HDP’nin ve onu içinde yer aldığı Emek ve Özgürlük İttifakı’nı cumhurbaşkanı adayı ortaya çıkarmamasını maksatlı buluyor.
Suça, kabahate, kötü niyete bakar mısınız? Aday çıkarmamak.
Yolundan yürüdüğü Erdoğan başka bir konu için “velev ki” tabirini kullanmıştı. Kendisine o yöntemi öneriyorum. O yöntemi kullanarak sakinleşebilir.
Velev ki bir maksadımız var. O da mı olamaz? Demokrasi denilen rejimin koşullarında aday göstermek de adar göstermemek de mümkündür herhalde. Belki de en az adayla seçime gidilerek, cumhurbaşkanlığı seçiminin ilk turda bitmesini istiyoruzdur.
Basın açıklaması yapmak için bir yere gidiyoruz, polis hemen koşup yetişiyor. Yetkili polislerin en sevdiği konuşma şekli şöyle: “izin aldınız mı?”. Ülkeye yirmi tane anayasa da gelse polisler bize bunu söylemeye devam edecek sanırım. Anayasaya göre insanlar düşüncelerini daha önceden, hiçbir yerden izin almadan açıklayabilirler. Zaten düşüncelerini açıklayabilme özgürlüğü budur. Asla ve asla izin alınmaz. İzin alınacaksa zaten o düşünce, düşünce vasfını dahi kazanamaz.
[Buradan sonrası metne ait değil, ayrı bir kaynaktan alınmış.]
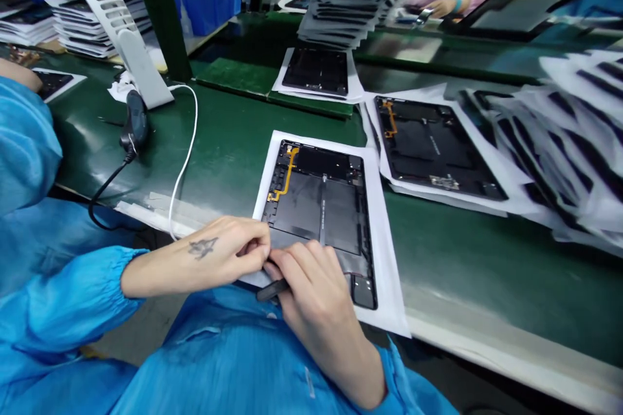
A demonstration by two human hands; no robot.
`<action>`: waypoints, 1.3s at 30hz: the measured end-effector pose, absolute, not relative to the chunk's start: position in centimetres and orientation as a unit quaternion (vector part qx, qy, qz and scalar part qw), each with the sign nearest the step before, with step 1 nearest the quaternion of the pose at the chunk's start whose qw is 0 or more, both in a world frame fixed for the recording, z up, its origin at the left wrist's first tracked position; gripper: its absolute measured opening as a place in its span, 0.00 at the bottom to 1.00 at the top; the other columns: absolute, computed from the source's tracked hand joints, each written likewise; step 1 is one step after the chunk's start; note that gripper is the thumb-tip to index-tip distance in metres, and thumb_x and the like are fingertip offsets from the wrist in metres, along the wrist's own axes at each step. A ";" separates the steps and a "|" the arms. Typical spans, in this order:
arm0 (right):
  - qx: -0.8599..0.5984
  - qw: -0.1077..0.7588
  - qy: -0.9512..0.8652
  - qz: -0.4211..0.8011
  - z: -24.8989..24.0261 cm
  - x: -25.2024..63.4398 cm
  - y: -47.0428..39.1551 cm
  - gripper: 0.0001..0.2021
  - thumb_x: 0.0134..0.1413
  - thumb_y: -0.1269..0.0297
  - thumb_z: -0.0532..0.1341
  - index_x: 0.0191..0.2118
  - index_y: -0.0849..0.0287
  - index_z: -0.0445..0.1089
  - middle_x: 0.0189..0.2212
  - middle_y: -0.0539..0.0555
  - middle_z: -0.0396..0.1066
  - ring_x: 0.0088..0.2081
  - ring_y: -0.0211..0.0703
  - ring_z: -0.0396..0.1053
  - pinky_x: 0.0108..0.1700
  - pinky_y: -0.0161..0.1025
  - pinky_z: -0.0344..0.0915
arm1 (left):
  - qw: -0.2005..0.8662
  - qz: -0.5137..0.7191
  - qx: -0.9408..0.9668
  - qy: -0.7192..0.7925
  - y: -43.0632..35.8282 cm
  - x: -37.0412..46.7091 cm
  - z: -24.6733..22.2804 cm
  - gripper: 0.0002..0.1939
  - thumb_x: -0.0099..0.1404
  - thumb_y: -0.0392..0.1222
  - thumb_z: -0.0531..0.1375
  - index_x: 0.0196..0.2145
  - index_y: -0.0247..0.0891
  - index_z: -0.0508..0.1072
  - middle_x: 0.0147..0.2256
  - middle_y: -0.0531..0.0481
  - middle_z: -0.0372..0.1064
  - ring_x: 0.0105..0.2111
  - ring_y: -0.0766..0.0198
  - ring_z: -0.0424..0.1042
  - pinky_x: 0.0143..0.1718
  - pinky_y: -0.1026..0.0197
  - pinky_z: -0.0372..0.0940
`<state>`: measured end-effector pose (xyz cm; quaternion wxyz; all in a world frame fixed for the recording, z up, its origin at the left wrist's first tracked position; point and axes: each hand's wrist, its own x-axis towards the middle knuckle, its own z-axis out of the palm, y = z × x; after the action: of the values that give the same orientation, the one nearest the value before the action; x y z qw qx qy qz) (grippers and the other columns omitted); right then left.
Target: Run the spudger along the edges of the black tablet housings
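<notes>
At the near edge of a green workbench [228, 136], grips a dark tool [272, 290] in the right hand [316, 292] and curls the left hand [209, 259] closed, with any hold impossible to tell, over the near-left corner of an open tablet chassis [341, 214] on white paper [389, 279]; apparently part-assembled, with orange flex cable [291, 172] in place, interior exposed.

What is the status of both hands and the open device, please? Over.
Right hand gripping dark tool. Left hand close beside, fingertips' grip unclear. Open device on white sheet. Hands covering its near-left corner.
</notes>
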<state>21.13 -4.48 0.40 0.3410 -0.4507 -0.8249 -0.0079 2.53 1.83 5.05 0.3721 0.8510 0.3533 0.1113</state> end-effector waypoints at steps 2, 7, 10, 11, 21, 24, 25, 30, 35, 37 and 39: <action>-0.452 0.352 -0.820 0.010 0.1 21.0 -4.4 0.13 0.66 0.77 0.53 0.32 0.60 0.69 0.25 0.52 0.64 0.30 0.44 0.56 0.32 0.43 0.51 | 0.350 0.152 0.850 0.364 1.6 2.2 4.5 0.10 0.75 0.39 0.53 0.33 0.39 0.66 0.29 0.57 0.64 0.29 0.69 0.64 0.33 0.64 0.59; -0.463 0.404 -0.775 0.145 0.1 21.5 -3.9 0.10 0.66 0.75 0.56 0.34 0.58 0.71 0.25 0.50 0.65 0.30 0.41 0.60 0.34 0.40 0.55 | 0.290 0.329 0.831 0.343 0.6 1.7 2.5 0.05 0.75 0.36 0.57 0.42 0.39 0.73 0.36 0.51 0.71 0.37 0.67 0.72 0.38 0.64 0.65; -0.463 0.410 -0.763 0.185 0.3 21.8 -3.8 0.09 0.66 0.73 0.57 0.34 0.57 0.71 0.25 0.49 0.66 0.30 0.40 0.62 0.34 0.39 0.58 | 0.276 0.381 0.812 0.346 -0.2 2.1 1.4 0.04 0.72 0.34 0.59 0.43 0.39 0.74 0.36 0.50 0.72 0.36 0.67 0.73 0.37 0.65 0.68; -0.462 0.416 -0.760 0.186 0.3 21.9 -3.8 0.09 0.66 0.73 0.58 0.34 0.58 0.71 0.25 0.49 0.66 0.30 0.40 0.62 0.34 0.39 0.58 | 0.272 0.393 0.807 0.346 -0.5 2.2 1.1 0.05 0.72 0.34 0.60 0.43 0.40 0.74 0.36 0.50 0.72 0.36 0.67 0.73 0.36 0.65 0.68; -0.456 0.426 -0.758 0.189 0.4 21.7 -4.0 0.10 0.66 0.74 0.58 0.32 0.58 0.70 0.25 0.49 0.65 0.30 0.39 0.61 0.35 0.38 0.57 | 0.260 0.430 0.797 0.334 -0.9 3.1 0.9 0.03 0.71 0.33 0.61 0.41 0.37 0.75 0.35 0.51 0.72 0.35 0.70 0.73 0.37 0.70 0.68; -0.454 0.421 -0.765 0.178 0.4 21.6 -4.0 0.10 0.67 0.74 0.57 0.32 0.58 0.70 0.25 0.49 0.65 0.30 0.40 0.61 0.35 0.38 0.57 | 0.269 0.418 0.801 0.335 -0.7 3.1 1.1 0.03 0.71 0.32 0.61 0.40 0.36 0.75 0.34 0.52 0.72 0.34 0.71 0.72 0.36 0.71 0.67; -0.454 0.418 -0.769 0.168 0.4 21.6 -4.0 0.10 0.67 0.74 0.57 0.33 0.58 0.70 0.26 0.50 0.66 0.31 0.40 0.61 0.35 0.39 0.58 | 0.268 0.414 0.803 0.334 -0.7 3.1 1.2 0.03 0.71 0.32 0.61 0.39 0.36 0.74 0.34 0.52 0.72 0.34 0.71 0.72 0.37 0.71 0.67; -0.433 0.409 -0.796 0.106 -0.3 22.1 -4.1 0.09 0.65 0.77 0.58 0.48 0.63 0.70 0.37 0.56 0.72 0.37 0.44 0.64 0.40 0.40 0.62 | 0.212 0.356 0.851 0.323 0.0 2.3 1.3 0.04 0.73 0.31 0.58 0.40 0.33 0.73 0.35 0.49 0.70 0.35 0.69 0.71 0.38 0.68 0.67; -0.403 0.375 -0.832 0.067 -0.8 22.5 -4.4 0.12 0.64 0.80 0.56 0.49 0.65 0.71 0.40 0.58 0.74 0.37 0.45 0.62 0.38 0.41 0.61 | 0.092 0.273 0.912 0.293 0.0 1.3 1.1 0.06 0.74 0.31 0.54 0.40 0.31 0.71 0.34 0.46 0.69 0.34 0.63 0.68 0.37 0.61 0.68; -0.397 0.358 -0.844 0.044 -0.8 22.5 -4.4 0.12 0.64 0.79 0.55 0.49 0.66 0.72 0.40 0.59 0.75 0.36 0.45 0.62 0.38 0.43 0.59 | 0.055 0.252 0.926 0.276 -0.2 1.1 1.4 0.07 0.74 0.29 0.53 0.40 0.30 0.71 0.34 0.45 0.70 0.33 0.62 0.67 0.35 0.60 0.68; -0.391 0.344 -0.853 0.026 -0.7 22.4 -4.4 0.11 0.66 0.77 0.55 0.48 0.67 0.73 0.40 0.59 0.75 0.35 0.46 0.61 0.37 0.43 0.58 | 0.032 0.232 0.935 0.265 -0.4 1.1 1.9 0.09 0.74 0.28 0.51 0.40 0.29 0.71 0.34 0.44 0.70 0.33 0.61 0.67 0.34 0.60 0.68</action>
<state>22.42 -4.39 -0.75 0.3438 -0.3915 -0.8532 0.0264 1.13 -0.44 1.95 0.0317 0.9353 0.2650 0.2324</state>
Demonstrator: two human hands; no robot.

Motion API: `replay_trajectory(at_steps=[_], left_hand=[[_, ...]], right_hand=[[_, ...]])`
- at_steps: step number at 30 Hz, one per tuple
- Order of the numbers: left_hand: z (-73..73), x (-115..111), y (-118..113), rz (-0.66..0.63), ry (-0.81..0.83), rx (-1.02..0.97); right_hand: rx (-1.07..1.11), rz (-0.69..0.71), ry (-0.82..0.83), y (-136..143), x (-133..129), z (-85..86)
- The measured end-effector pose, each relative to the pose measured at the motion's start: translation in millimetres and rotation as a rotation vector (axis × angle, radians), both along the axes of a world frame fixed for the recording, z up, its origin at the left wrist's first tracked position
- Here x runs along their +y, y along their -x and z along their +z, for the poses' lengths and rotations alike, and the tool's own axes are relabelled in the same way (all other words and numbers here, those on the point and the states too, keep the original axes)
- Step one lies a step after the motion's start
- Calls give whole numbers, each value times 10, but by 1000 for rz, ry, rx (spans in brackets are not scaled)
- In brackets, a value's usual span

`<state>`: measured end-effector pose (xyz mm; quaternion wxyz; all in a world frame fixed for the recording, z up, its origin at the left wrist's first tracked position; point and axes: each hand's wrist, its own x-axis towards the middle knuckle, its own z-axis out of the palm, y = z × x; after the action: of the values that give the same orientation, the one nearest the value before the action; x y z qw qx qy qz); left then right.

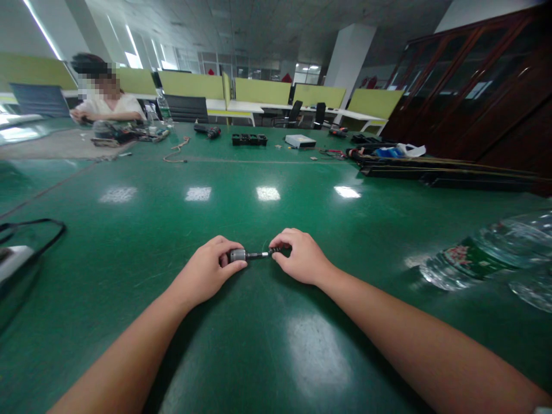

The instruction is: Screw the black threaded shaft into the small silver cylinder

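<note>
Between thumb and fingers, my left hand (211,267) is closed around a short grey metal cylinder (238,255) that looks like a small motor. A thin shaft (257,255), dark with a bright section, runs from the cylinder toward the right. At the shaft's right end my right hand (299,256) pinches a small dark ridged piece (274,250), partly hidden by the fingers. Whether this piece is joined to the shaft or only touches it, I cannot tell. Both hands rest low over the green tabletop (241,201).
Clear plastic bottles (474,259) lie at right. A black cable (47,221) and white block (15,261) are at left. Across the table are a power drill (207,131), a black tray-like part (249,140), a grey box (301,141) and long dark bars (431,167). A person (110,106) sits far left.
</note>
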<state>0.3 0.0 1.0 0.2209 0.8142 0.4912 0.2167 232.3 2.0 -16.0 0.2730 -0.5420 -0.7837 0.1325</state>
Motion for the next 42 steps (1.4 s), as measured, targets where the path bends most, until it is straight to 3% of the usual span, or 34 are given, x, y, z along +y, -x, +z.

O nedenle açıklanmasa da olur. Polisler baktıkları her yerde bir amir-memur ilişkisi görüyorlar. Eğer amir-memur ilişkisi yoksa da onu derhal tesis etmeye koyuluyorlar.
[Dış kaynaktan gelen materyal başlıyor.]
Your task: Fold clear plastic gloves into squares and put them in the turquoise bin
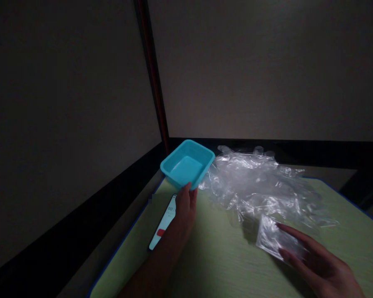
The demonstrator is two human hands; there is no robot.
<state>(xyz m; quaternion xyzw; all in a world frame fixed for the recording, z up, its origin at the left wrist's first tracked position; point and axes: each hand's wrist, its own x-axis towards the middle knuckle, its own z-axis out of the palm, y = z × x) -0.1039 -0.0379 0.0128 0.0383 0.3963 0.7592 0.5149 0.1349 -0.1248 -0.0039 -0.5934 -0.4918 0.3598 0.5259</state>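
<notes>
My left hand [187, 203] grips the near edge of a turquoise plastic tub [186, 165], which is empty inside and held at the far left of the table. In my right hand [320, 260], between thumb and fingers, is a flat, folded clear plastic packet [275, 240], at the lower right. A large loose heap of clear plastic [255, 178] lies beyond the packet and to the right of the tub.
A phone [164, 225] with a lit screen lies on the green table [224, 256], partly hidden by my left forearm. Walls stand behind and to the left, meeting at a dark corner post [153, 70].
</notes>
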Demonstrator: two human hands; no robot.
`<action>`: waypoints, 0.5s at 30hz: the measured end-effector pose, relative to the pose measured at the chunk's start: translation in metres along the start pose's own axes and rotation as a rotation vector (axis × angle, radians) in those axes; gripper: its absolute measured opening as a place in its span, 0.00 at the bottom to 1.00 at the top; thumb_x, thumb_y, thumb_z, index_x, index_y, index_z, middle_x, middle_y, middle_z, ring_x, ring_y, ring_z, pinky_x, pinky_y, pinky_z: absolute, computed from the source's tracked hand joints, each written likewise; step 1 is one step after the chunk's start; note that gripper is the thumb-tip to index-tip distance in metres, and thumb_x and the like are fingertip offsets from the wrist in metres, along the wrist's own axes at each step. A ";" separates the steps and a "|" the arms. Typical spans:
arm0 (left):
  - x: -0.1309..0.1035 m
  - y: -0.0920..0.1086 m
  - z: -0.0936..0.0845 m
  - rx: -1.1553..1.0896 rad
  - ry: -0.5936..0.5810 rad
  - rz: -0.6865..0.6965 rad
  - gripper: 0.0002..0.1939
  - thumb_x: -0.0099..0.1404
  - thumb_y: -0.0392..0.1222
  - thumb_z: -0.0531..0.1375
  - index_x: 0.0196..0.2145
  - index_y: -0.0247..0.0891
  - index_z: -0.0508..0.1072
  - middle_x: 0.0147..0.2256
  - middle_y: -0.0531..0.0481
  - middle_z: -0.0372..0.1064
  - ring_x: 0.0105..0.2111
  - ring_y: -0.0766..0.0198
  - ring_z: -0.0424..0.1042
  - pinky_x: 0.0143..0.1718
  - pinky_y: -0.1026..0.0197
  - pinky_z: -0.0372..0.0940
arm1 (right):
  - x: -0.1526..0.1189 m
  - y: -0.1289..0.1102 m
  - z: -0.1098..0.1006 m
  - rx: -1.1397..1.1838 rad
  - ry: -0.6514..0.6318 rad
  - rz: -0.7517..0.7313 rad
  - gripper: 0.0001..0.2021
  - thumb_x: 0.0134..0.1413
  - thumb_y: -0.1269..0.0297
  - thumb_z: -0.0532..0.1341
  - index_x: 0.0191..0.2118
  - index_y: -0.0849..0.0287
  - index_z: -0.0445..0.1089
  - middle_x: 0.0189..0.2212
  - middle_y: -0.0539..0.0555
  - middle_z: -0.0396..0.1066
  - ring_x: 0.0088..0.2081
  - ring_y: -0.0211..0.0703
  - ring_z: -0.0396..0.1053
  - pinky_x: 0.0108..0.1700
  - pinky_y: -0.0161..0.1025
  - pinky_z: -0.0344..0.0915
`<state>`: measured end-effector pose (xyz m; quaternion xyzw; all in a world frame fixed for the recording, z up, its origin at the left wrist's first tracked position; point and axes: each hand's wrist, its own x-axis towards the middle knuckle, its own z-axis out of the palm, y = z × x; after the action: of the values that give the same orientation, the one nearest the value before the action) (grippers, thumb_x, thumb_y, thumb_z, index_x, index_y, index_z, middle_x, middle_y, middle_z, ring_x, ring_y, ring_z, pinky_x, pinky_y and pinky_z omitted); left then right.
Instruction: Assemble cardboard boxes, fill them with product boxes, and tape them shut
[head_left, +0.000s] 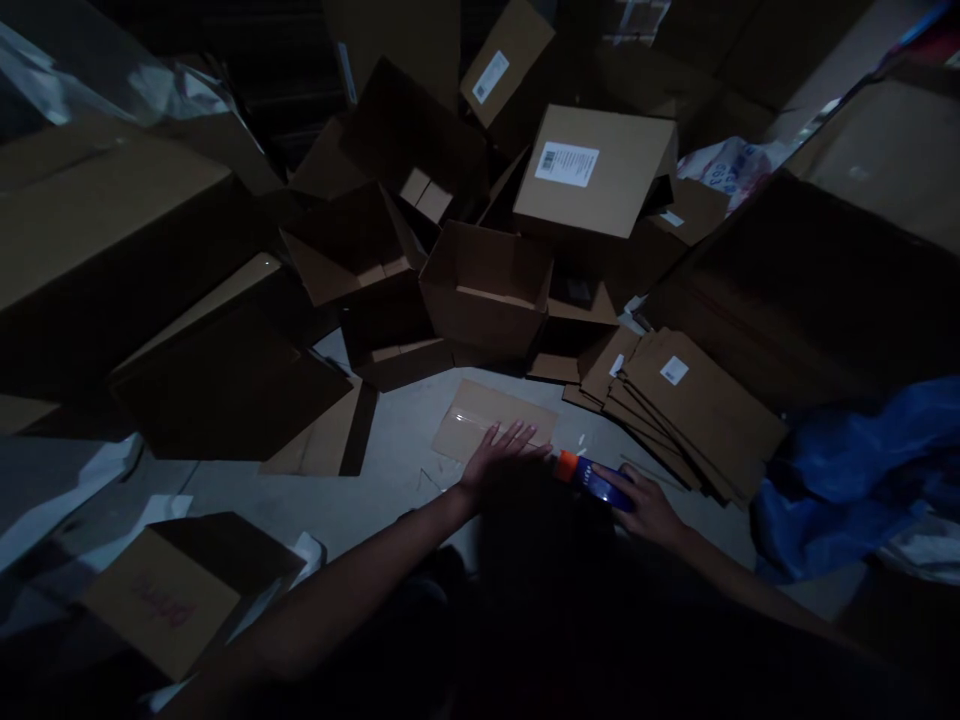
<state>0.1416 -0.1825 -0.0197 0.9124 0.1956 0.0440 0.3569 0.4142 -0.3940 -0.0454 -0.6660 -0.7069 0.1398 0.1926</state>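
Note:
On the pale floor in front of me lies a flat piece of brown cardboard (469,418) with a strip of clear tape across its left part. My left hand (504,452) rests on its lower right side, fingers spread and holding nothing. Just to the right, my right hand (646,508) is wrapped round a blue bottle (604,487). The bottle's orange cap (565,466) points left toward the cardboard's right corner, near my left fingertips. The light is dim, and the cap's tip is hard to make out.
Open cardboard boxes (487,290) form an arc beyond the cardboard. Flattened cartons (697,400) are stacked at the right, beside blue plastic (847,470). Large boxes stand at both sides. A box with red writing (165,600) sits at the lower left.

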 end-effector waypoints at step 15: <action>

Onlara göre anayasa manayasa boş şeyler. Bir ülke ve anayasal haklarını kullanan yurttaşlar olamaz. Amir ve memurlar vardır, astlar ve üstler vardır. Hani her fırsatta milliyetçilikten bahsederler ya güya, hak kullanmayı engellerken milletin bahsi hiç açılmaz. Onlar için aslına bakarsak “millet” de son derece lüks bir kavramdır. Onların esas kabul ettiği padişah ve tebaası arasındaki ilişkidir. Bu ilişki içinde, arada bir anayasa yoktur. Anayasanın görevi toplumu tebaa olmaktan kurtarmaktır zaten.
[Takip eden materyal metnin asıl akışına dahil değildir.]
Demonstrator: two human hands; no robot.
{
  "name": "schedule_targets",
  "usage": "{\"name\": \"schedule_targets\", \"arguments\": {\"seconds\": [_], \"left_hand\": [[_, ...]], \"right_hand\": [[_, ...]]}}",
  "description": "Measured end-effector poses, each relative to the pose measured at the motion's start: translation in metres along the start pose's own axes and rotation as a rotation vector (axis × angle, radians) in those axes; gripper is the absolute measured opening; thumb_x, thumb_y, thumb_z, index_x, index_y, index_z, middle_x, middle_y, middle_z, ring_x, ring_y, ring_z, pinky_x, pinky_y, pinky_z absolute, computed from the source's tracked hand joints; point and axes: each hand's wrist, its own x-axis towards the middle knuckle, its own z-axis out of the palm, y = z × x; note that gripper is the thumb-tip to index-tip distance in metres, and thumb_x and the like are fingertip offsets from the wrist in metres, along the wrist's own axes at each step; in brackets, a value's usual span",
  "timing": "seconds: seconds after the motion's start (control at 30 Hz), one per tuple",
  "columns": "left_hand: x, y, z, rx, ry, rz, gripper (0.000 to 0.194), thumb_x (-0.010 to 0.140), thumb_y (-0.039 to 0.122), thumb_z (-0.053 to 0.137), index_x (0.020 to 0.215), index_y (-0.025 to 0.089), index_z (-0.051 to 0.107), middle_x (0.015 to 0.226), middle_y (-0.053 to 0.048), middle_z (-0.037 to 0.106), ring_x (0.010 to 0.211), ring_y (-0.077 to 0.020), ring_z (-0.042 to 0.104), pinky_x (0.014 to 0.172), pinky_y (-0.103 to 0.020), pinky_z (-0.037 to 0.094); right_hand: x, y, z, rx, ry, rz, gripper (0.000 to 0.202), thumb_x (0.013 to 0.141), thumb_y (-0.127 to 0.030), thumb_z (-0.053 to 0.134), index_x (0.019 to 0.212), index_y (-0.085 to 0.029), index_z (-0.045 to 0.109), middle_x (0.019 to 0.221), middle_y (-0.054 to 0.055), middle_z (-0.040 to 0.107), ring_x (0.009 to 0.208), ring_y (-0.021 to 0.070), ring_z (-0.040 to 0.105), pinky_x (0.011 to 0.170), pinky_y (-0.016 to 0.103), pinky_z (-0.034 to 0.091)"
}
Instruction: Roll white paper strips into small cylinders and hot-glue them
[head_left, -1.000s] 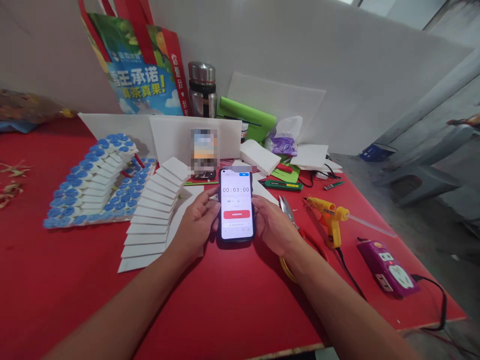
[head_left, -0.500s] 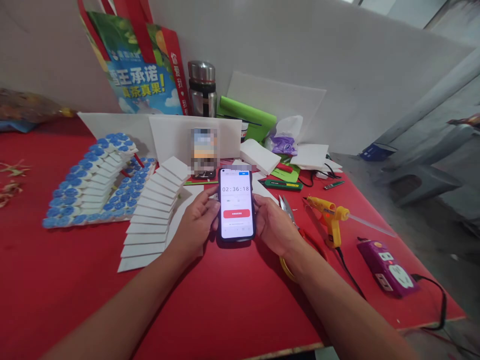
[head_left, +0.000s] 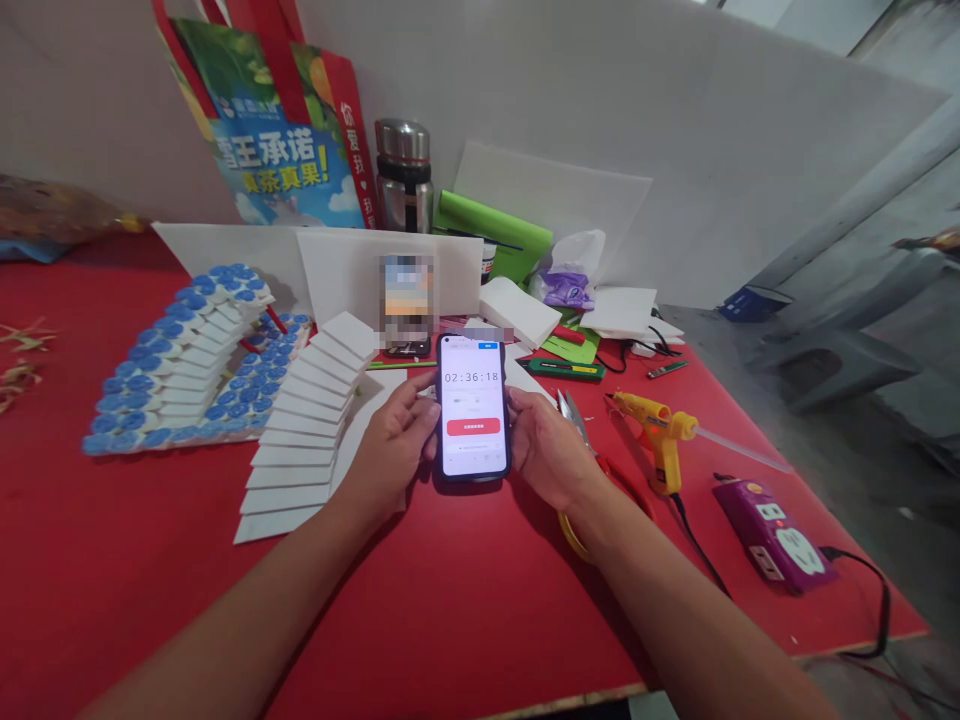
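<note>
A black-edged phone (head_left: 473, 405) is upright between my two hands above the red table (head_left: 450, 600); its lit screen shows 02:36:18 and a red button. My left hand (head_left: 401, 430) holds its left edge, thumb bent at the side. On the other edge, my right hand (head_left: 551, 450) grips it with curled fingers. To the left, a fan of white board steps (head_left: 300, 430) lies beside a stepped piece covered in blue and white rolls (head_left: 157, 360). Scissors (head_left: 574, 415) with red and yellow handles lie partly under my right forearm.
A yellow glue gun (head_left: 660, 430) and a purple power socket (head_left: 776, 540) with cables lie at the right. Behind are a green cutter (head_left: 562, 369), white boards (head_left: 517, 312), a tissue pack (head_left: 568, 285), a steel flask (head_left: 405, 175) and a printed bag (head_left: 285, 150).
</note>
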Motion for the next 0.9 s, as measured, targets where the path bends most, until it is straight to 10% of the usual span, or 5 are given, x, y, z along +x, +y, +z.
{"name": "schedule_targets", "arguments": {"seconds": [0.9], "left_hand": [[-0.004,-0.004,-0.002,0.070,-0.079,0.004,0.053,0.097,0.039,0.064,0.145,0.020,0.057,0.066,0.005,0.051,0.053,-0.0103,0.038,0.051,-0.023,0.032]], "right_hand": [[0.000,-0.014,-0.026,-0.250,0.236,-0.319,0.034,0.079,-0.055,0.083,0.078,-0.022,0.075,0.063,-0.003,0.056,0.058,0.0120,0.044,0.055,0.028,0.034]]}}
Anayasaya göre kimseden izin almadan dernek kurarsınız, anayasaya göre kimseden izin almadan düşüncelerinizi açıklarsınız ve kimseden izin almadan gösteri yürüyüşü yaparsınız.
Anayasa kimseden izin almıyor olmanın temelidir ve özgürlük budur.
İsteyenler kimseden izin almadan cumhurbaşkanı adayı olabileceği gibi, kimseden izin almadan cumhurbaşkanı adayı olmaktan geri durabilir de.
Ağıralioğlu zihniyeti hiç değilse bu tercihlerden rahatsız olmamalı.
Hiç değilse demokrasinin bu seviyesi korunmalı.